Below this line are records; transcribe exactly the lines between the one holding "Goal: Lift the" and the one holding "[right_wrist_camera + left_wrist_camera", inclusive, and omit the pictures.

(Saved data entries)
Segment Open

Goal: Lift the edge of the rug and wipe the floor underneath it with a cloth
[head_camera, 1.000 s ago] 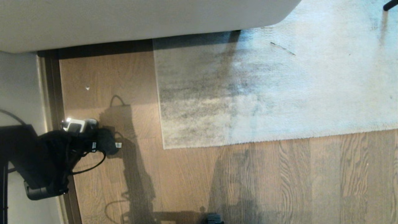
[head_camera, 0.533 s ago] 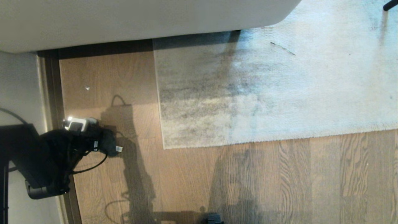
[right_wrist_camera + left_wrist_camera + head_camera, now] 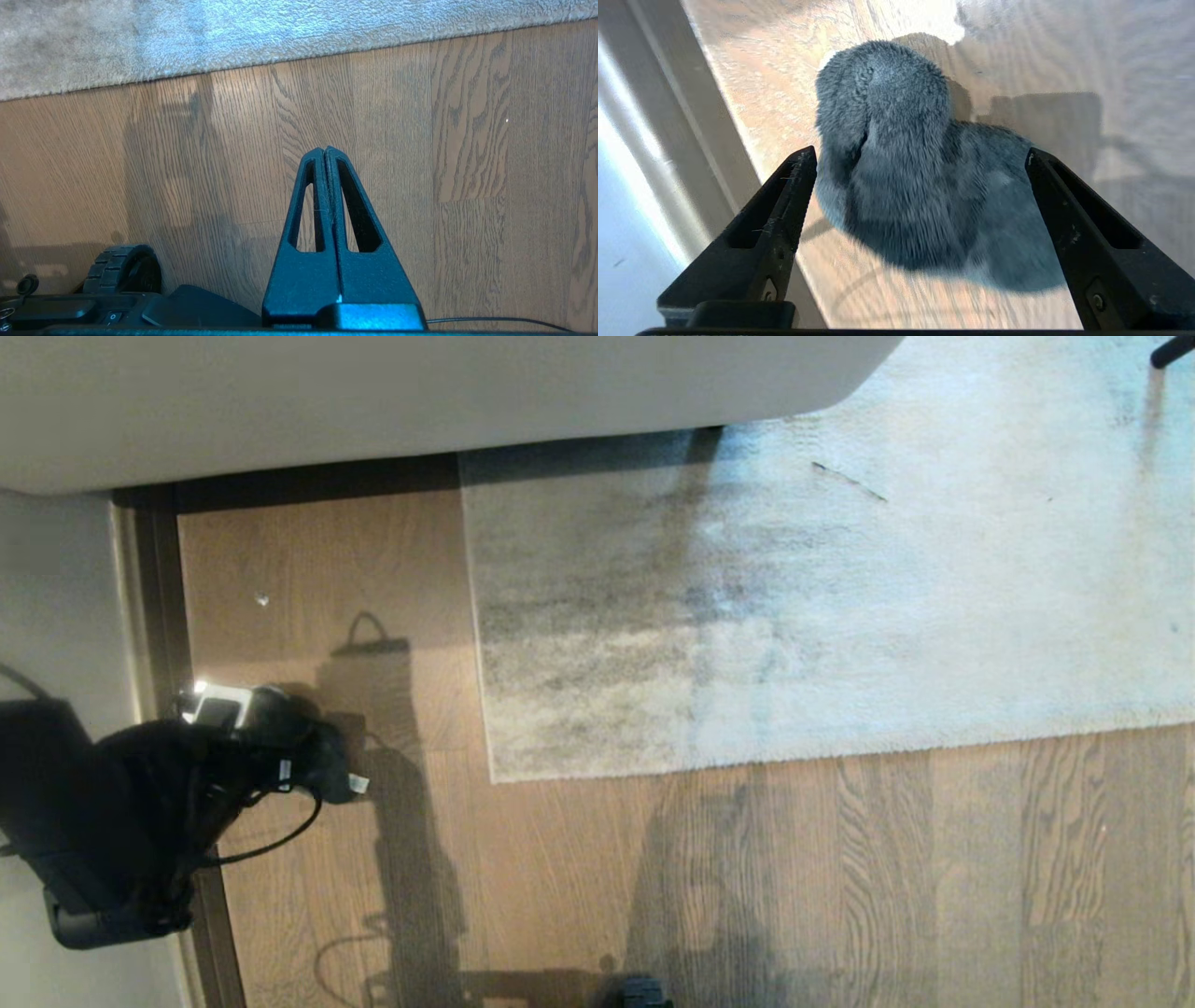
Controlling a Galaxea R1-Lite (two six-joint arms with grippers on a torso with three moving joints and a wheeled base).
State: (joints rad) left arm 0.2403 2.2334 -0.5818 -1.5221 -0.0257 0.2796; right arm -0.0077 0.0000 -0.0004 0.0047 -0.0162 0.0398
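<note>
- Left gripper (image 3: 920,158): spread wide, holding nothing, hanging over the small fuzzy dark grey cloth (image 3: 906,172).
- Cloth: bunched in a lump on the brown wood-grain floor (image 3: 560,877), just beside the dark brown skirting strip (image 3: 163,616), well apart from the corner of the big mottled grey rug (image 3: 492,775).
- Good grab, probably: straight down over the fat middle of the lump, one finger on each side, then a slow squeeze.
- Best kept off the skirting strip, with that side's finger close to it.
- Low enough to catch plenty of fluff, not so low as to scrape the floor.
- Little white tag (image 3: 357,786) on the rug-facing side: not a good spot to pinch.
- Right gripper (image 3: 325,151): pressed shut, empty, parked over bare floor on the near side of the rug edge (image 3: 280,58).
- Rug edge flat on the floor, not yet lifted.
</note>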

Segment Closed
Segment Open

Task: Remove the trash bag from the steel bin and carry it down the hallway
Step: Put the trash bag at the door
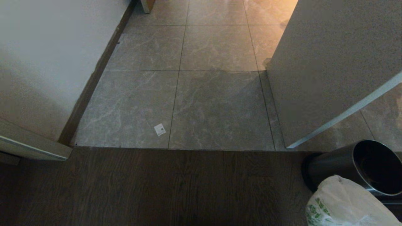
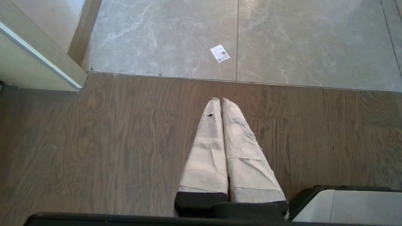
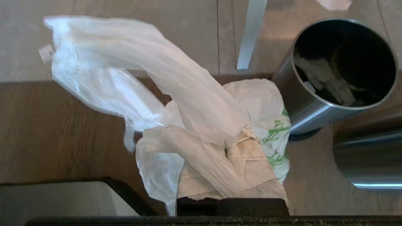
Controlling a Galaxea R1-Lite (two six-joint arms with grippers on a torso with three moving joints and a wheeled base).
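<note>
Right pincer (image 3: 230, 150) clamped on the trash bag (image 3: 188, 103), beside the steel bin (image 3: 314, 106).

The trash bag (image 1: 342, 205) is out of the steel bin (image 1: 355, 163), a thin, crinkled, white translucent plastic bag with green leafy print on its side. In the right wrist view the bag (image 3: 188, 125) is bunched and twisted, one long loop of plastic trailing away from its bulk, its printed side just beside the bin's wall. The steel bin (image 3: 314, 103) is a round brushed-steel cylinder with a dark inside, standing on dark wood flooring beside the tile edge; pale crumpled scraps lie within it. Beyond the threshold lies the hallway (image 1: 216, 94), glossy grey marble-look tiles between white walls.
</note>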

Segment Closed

§ EXERCISE RESPONSE:
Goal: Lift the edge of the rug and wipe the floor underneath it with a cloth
[head_camera, 1.000 s ago] 
[head_camera, 0.533 s ago] 
[right_wrist_camera + left_wrist_camera + head_camera, now] 

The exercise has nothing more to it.